6 questions about this week's $2.2 billion U.S. Steel decision
Here are a key questions about the latest milestone in the ongoing saga and what it means
A ruling this week was a big victory for U.S. Steel in the long-running saga of its investment in the former Stelco operations in Hamilton and Nanticoke.
The judge ruled that more than $2.2 billion was to be considered a mix of secured and unsecured debt, not equity.
- Judge rules in favour of U.S. Steel parent's $2.2 billion debt claim
- U.S. Steel Canada set to put Hamilton and Nanticoke plants up for sale again
Had the ruling been for equity, the money the Pittsburgh-based parent invested in the Canadian operations would be pushed to the end of the line behind other debts and obligations, like fully funding the pension fund, in the U.S. Steel Canada insolvency process.
Here are a key questions about the decision and what it means:
Who was arguing against this claim and what were their objections?

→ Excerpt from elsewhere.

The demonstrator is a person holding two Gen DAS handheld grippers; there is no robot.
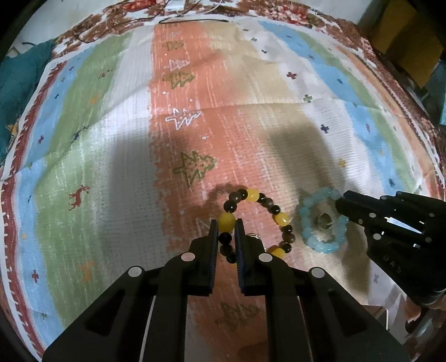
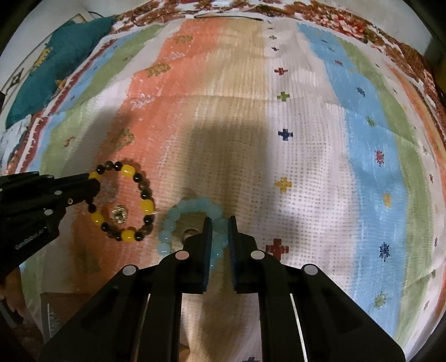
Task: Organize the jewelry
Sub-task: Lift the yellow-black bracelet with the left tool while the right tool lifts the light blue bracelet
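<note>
A bracelet of yellow and dark brown beads lies on the striped cloth, and my left gripper is shut on its left side. Just right of it is a pale blue bead bracelet; my right gripper is shut on its right side. A small silver ring sits inside the blue loop. A gold ornate ring rests inside the yellow and brown loop; in the left wrist view only its edge shows beside a finger.
The patterned cloth covers the whole surface, with a red floral border at the far edge. A teal cushion lies at the far left. Thin dark cables run along the back edge.
</note>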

There were three main objectors in the hearings on these particular claims. All opposed the idea that the $2.2 billion was debt to be repaid, contending instead it was equity injections infused into a wholly-owned subsidiary by its new parent.
That sum included funds that U.S. Steel paid to acquire the former Stelco and then keep the Canadian operations running from 2007 to 2014, when the Canadian operations were split off from the parent in a Companies' Creditors Arrangement Act bankruptcy protection process.

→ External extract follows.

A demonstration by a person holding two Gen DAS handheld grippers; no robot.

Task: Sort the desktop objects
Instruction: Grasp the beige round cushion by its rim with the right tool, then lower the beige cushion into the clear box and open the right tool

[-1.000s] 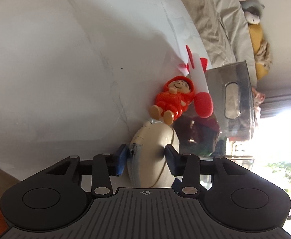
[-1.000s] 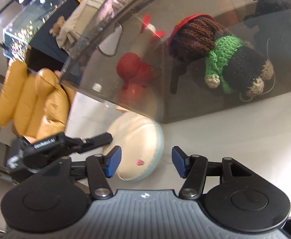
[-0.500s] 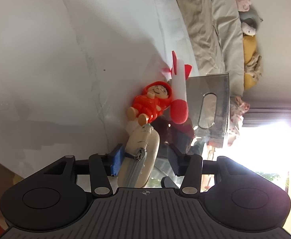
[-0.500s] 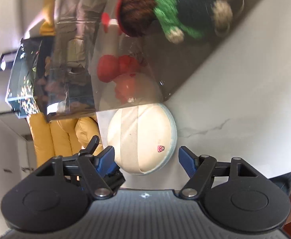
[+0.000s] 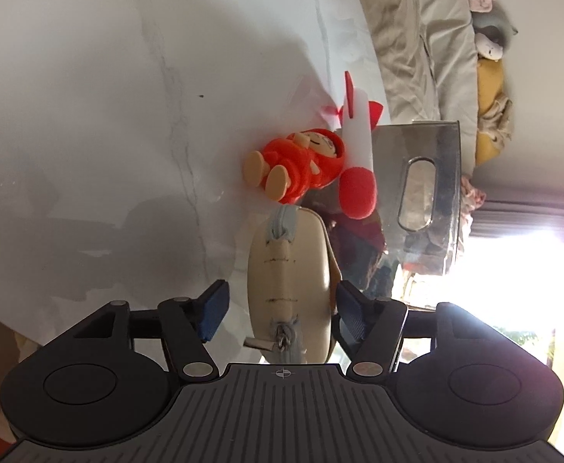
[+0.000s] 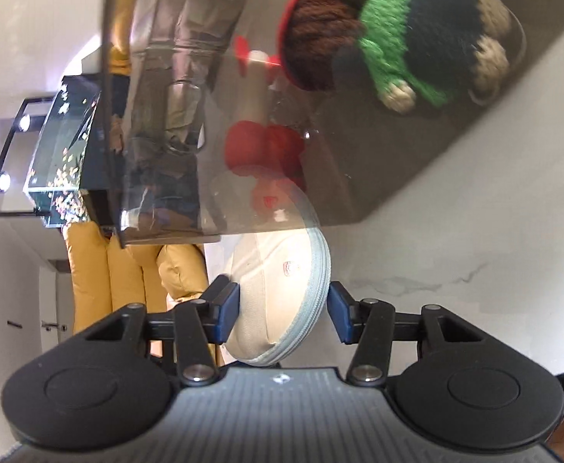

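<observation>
A cream zip pouch (image 5: 287, 270) stands on edge between the red doll (image 5: 301, 166) and the clear plastic box (image 5: 443, 177), on the white marble table (image 5: 89, 115). My left gripper (image 5: 282, 308) straddles the pouch, jaws opening; there is a clear gap at the left pad. My right gripper (image 6: 283, 310) straddles the same pouch (image 6: 278, 270) from the other side, jaws closing. Its left pad touches the pouch and a sliver of gap shows at the right pad. A white and red toy (image 5: 357, 135) leans on the box. A knitted doll (image 6: 389, 38) lies inside the box (image 6: 359, 162).
Beige bedding (image 5: 416, 38) and several plush toys (image 5: 490, 38) lie beyond the table's far edge. Yellow cushions (image 6: 100, 270) and a lit glass tank (image 6: 62, 146) stand behind the box. Bare marble (image 6: 455, 270) stretches beside it.
My left jaws pinched the pouch a second ago and have since spread off it. My right wrist rolled; its jaws widened, then narrowed round the pouch, which now shows edge-on.
</observation>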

The objectors to the idea the money was debt, not equity, were:
The province: Lent $150 million to Stelco/U.S. Steel Canada during the last bankruptcy a decade ago. Also doesn't want to be on the hook for gaps in pension payments.
Unionized steelworkers at the national and Ontario offices and locals 1005 and 8782: Fighting for full funding of their pensions, which are underfunded by at least $838 million.
Tag-teaming attorneys for unionized steelworkers and the Ontario government argued the control the U.S. Steel parent had over the former Stelco operations it acquired in Hamilton and Nanticoke in 2007 meant the parent's claims that its $2.2 billion was debt, not equity, should not be granted.
Active and retired salaried steelworkers: Also arguing in protection of pensions and promises made to workers and salaried managers.
Why did U.S. Steel Canada end up with so much money from U.S. Steel?
U.S. Steel paid $1.9 billion for Stelco in 2007. Going forward, it made funds available to its new Canadian arm in two main loans – a "term loan" and a "revolver loan," like a line of credit, for the Canadian operations to draw on to keep making their payroll.
Both sides agree that without U.S. Steel parent money flowing after the acquisition of the former Stelco in 2007, the Canadian operations wouldn't have survived the economic downturn on their own. But as the parent sending money to a subsidiary, U.S. Steel had considerable control over the terms offered.
The opponents say the whole debt claims process was a way for U.S. Steel to recoup the cost of buying Stelco to begin with.
Wasn't U.S. Steel Canada idled and shuttered for many of the years in question?
The American parent company had shifted business from the Canadian mills after the economic collapse of 2008 and 2009, as it confronted an extremely rocky time for the steel industry.
The parent permanently shuttered iron and steelmaking at Hamilton Works in 2013 after temporarily halting the work in 2010.
But that wasn't talked about much in this case.
The parties had agreed to steer clear of "conduct-based evidence and argument" in this proceedings and focus strictly on the agreements signed about the financial transactions between the parent and the subsidiary, according to the closing statements made by Gordon Capern, attorney for the unionized steelworkers, last month.
What's the impact on Stelco/U.S. Steel Canada pensioners?
This case was purely to decide whether the money should be considered debt or equity, not to decide who's in what position for any assets that could be distributed if the Hamilton and Nanticoke plants were to be liquidated, for example.
Still, the decision means that U.S. Steel is the largest holder of debt owed by the U.S. Steel Canada, which is now a standalone company. That puts U.S. Steel in a powerful position as the CCAA process continues.
Pensioners fear that that, in turn, means that whatever money there is out of any restructuring of the business will be used up before the underfunded pension funds are topped up.
But the pensioners' attorneys will argue that the U.S. Steel debt still won't come before the pension funds. And they also say they're considering appealing the debt-equity decision.
As much as this was a victory for U.S. Steel, it's still not the last word for the pension fund.
Does anything change immediately?
In short, no. This is one more step in the ongoing U.S. Steel/Stelco/U.S. Steel Canada saga.
What impact will this have on the sale offering?
For buyers interested in U.S. Steel Canada, the last day to submit a non-binding letter of interest was Monday – the same day the judge issued his decision.
While bidders probably would've liked to know about such a large liability pending the decision in this case, nothing about the debt/equity finding has an impact on the ability of a bidder to decide to buy the company.